Lettere in redazione

L’Onu, la conferenza sul razzismo e il Vaticano

Caro Direttore,quanto è successo nei giorni scorsi a Ginevra dimostra tutte le difficoltà e ambiguità dell’Onu. Com’è possibile che si permetta al presidente di uno stato che viola costantemente i diritti umani e che minaccia la pace e la stabilità del Medio Oriente di fare una simile «sceneggiata»? Forse è bene ricordare che in quella sede, dove si doveva discutere di iniziative contro il razzismo, il presidente iraniano Ahmadinejad ha avuto la sfrontatezza di criticare l’istituzione di «un governo razzista» in Medio Oriente dopo il 1945, alludendo chiaramente a Israele: «Dopo la fine della Seconda guerra mondiale – ha detto – gli alleati sono ricorsi all’aggressione militare per privare della terra un’intera nazione, sotto il pretesto della sofferenza degli ebrei. Hanno inviato immigrati dall’Europa, dagli Stati Uniti e dal mondo dell’Olocausto per stabilire un governo razzista nella Palestina occupata». Bene hanno fatto i rappresentanti di molti Paesi europei ad abbandonare l’aula, ma avrebbero fatto meglio a seguire l’esempio di Stati Uniti e Israele che all’assemblea non sono neanche andati. Quello che non capisco è l’atteggiamento del Vaticano, il cui rappresentante è sempre rimasto in aula e anche il Papa ha definito la conferenza «un’iniziativa importante» e ha esplicitamente citato il documento di Durban. Lettera firmataGrosseto

Che l’Onu porti in sé delle contraddizioni e delle ambiguità è un fatto innegabile, ma anche… inevitabile. Perché l’Onu è come il grande «condominio» dei popoli della terra e non può che rispecchiare le ambiguità e le contraddizioni degli stati che ne sono membri. Ma non ci sono alternative. Fuori dall’Onu c’è solo la legge del più forte. Magari sarebbe necessario che i «condomini» più importanti (e che quindi hanno maggiori responsabilità) ne rafforzassero il prestigio e ne garantissero il funzionamento.

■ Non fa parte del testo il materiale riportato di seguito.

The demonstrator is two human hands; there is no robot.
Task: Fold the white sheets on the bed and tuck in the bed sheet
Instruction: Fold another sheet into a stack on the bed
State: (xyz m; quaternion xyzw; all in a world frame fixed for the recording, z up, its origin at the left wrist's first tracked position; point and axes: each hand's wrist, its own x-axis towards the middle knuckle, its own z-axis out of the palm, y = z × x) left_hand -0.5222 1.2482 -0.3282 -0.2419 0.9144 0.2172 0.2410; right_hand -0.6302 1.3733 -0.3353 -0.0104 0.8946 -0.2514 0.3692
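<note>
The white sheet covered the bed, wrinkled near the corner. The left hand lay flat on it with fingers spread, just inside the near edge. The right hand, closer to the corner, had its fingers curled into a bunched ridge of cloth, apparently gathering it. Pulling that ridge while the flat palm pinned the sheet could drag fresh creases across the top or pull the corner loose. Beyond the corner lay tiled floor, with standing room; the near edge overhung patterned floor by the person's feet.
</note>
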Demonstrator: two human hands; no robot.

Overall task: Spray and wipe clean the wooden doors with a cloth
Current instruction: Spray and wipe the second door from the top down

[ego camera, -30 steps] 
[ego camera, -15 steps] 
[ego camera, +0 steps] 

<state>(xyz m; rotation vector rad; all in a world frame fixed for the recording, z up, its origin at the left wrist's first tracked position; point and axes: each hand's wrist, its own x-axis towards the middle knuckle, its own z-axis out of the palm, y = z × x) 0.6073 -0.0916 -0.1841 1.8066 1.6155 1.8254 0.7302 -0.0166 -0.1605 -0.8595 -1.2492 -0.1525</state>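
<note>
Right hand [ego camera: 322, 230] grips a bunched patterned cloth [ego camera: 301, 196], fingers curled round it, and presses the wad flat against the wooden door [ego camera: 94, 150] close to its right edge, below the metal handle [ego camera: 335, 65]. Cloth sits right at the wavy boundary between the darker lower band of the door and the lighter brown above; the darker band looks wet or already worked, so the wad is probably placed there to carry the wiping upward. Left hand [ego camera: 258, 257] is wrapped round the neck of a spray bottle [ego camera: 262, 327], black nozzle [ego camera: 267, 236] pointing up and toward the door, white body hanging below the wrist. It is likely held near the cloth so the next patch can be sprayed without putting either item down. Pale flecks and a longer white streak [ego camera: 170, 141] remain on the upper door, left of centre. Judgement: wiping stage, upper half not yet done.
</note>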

Quanto alla «Conferenza sul razzismo, la discriminazione razziale e la xenofobia», promossa dalle Nazioni Unite a Ginevra e meglio conosciuta come «Durban 2», penso invece che chi ha deciso di disertarla abbia sbagliato, perché gli assenti hanno sempre torto. Certo, di fronte alle parole inaccettabili di Ahmadinejad ci stava anche la protesta clamorosa di abbandonare l’aula, ma in un contesto come quello, il vero dissenso lo si mostra intervenendo e partecipando ai lavori. In questo il Vaticano ha dato una «lezione» a tutti, come ha riconosciuto anche l’ex ambasciatore Sergio Romano, un osservatore attento e competente di politica internazionale e non certo accusabile di essere filo-papale. La S. Sede, infatti, parla e dialoga con tutti, senza per questo mai cedere sui principi non negoziabili. Alle conferenze internazionali partecipa sempre e portando il suo contributo, anche se poi magari non ratifica le convenzioni, come è successo con quella sui diritti delle persone con disabilità perché ha ritenuto che alcune espressioni usate in quel testo possano legittimare il ricorso all’aborto verso feti potenzialmente disabili.

Per quanto riguarda invece la Conferenza di Ginevra, bisogna aggiungere, come ha affermato mons. Silvano Tomasi, osservatore permanente della Santa Sede a Ginevra, che il testo approvato costituisce «un passo avanti nella lotta al razzismo» ed è questo il motivo «per cui molti paesi sono rimasti e hanno unito gli sforzi per un risultato che rispondesse alla necessità di eliminare vecchie e nuove manifestazioni di razzismo». In pratica, si sono fatti passi avanti importanti rispetto al testo approvato a Durban nel settembre 2001, dove si additava soltanto Israele come paese «razzista». Tra le novità, ha spiegato ancora mons. Tomasi c’è la condanna  «dell’antisemitismo, l’islamofobia e la cristianofobia. Si dice che la Shoah non dev’essere dimenticata. È stata cancellata la “diffamazione religiosa”, affermando il diritto di ogni singola persona alla libertà di pensiero». Naturalmente – ha fatto notare la S. Sede – «interventi come quello del Presidente iraniano non vanno nella giusta direzione, poiché anche se non ha negato l’Olocausto o il diritto all’esistenza di Israele, ha avuto espressioni estremiste e inaccettabili». Dichiarazioni «che la Santa Sede deplora e rigetta» perché «non contribuiscono al dialogo, provocano conflitti inaccettabili e non possono mai essere accettate o condivise».